🤖 AI Summary
This work addresses the insufficient synergy between cube learning and dependency schemes in QCDCL proof systems. We formally define an enhanced QCDCL system that natively integrates cube learning with full dependency schemes—specifically Dstd and Drrs—for the first time. We establish sufficient conditions ensuring soundness and completeness, and prove theoretically that, under relaxed decision orders, both Dstd and Drrs provably reduce refutation length for false QBFs. Empirical evaluation demonstrates significant improvements in variable propagation and decision efficiency, leading to shorter proofs and accelerated QBF solving. The core innovation lies in establishing a tight coupling mechanism between cube learning and dependency schemes, yielding a new paradigm for quantified Boolean satisfiability that unifies theoretical rigor with practical efficiency.
📝 Abstract
Quantified Conflict Driven Clause Leaning (QCDCL) is one of the main approaches to solving Quantified Boolean Formulas (QBF). Cube-learning is employed in this approach to ensure that true formulas can be verified. Dependency Schemes help to detect spurious dependencies that are implied by the variable ordering in the quantifier prefix of QBFs but are not essential for constructing (counter)models. This detection can provably shorten refutations in specific proof systems, and is expected to speed up runs of QBF solvers.
The simplest underlying proof system [BeyersdorffBöhm-LMCS2023], formalises the reasoning in the QCDCL approach on false formulas, when neither cube learning nor dependency schemes is used. The work of [BöhmPeitlBeyersdorff-AI2024] further incorporates cube-learning. The work of [ChoudhuryMahajan-JAR2024] incorporates a limited use of dependency schemes, but without cube-learning.

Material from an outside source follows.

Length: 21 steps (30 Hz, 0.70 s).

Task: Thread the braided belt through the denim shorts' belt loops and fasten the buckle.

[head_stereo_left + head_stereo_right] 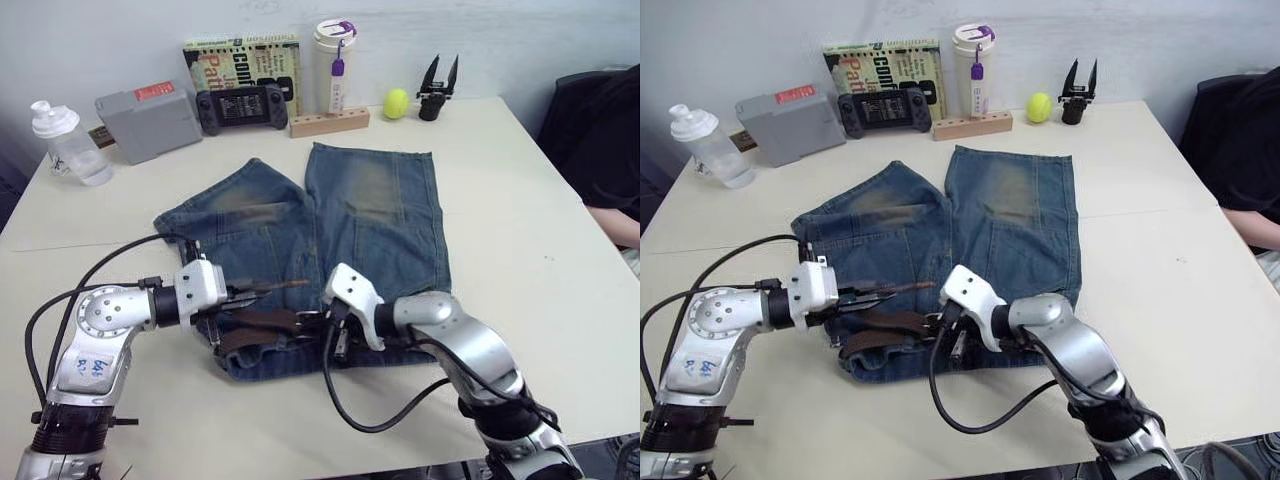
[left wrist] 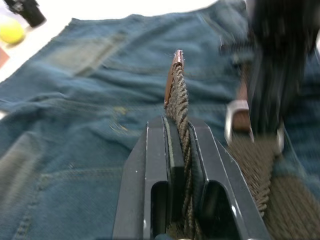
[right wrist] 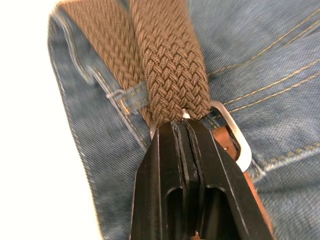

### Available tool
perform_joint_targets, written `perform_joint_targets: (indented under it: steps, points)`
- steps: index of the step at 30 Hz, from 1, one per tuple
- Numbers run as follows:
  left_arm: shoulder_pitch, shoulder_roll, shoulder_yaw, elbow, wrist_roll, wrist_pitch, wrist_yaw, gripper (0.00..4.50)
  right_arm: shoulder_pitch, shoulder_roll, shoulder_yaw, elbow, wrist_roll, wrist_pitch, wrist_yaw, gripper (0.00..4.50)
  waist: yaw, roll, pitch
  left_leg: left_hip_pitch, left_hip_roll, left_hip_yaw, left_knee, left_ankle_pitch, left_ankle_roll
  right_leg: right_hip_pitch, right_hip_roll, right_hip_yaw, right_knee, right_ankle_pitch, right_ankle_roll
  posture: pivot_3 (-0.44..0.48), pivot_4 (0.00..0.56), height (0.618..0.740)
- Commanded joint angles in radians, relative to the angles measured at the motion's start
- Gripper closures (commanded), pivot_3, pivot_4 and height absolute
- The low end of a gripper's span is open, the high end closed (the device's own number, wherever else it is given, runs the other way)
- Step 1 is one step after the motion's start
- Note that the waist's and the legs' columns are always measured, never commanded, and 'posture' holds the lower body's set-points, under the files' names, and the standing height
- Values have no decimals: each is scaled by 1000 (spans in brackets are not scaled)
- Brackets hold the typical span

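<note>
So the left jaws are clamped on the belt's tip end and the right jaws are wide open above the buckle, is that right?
Not quite. The right gripper is shut, pressed at the buckle on the braided belt, as the right wrist view shows. The left gripper does clamp the tip end.

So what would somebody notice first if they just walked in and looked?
Probably the denim shorts spread flat in the middle of the table. At their near waistband, the left gripper pinches the braided belt near its tip, while the right gripper is closed by the silver buckle.
</note>
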Motion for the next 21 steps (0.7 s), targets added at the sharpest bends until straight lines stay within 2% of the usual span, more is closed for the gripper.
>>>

In this work, proof systems underlying the reasoning of QCDCL solvers which use cube learning, and which use dependency schemes at all stages, are formalised. Sufficient conditions for soundness and completeness are presented, and it is shown that using the standard and reflexive resolution path dependency schemes ($D^{std}$ and $D^{rrs}$) to relax the decision order provably shortens refutations.
When the decisions are restricted to follow quantification order, but dependency schemes are used in propagation and learning, in conjunction with cube-learning, the resulting proof systems using the dependency schemes $D^{std}$ and $D^{rrs}$ are investigated in detail and their relative strengths are analysed.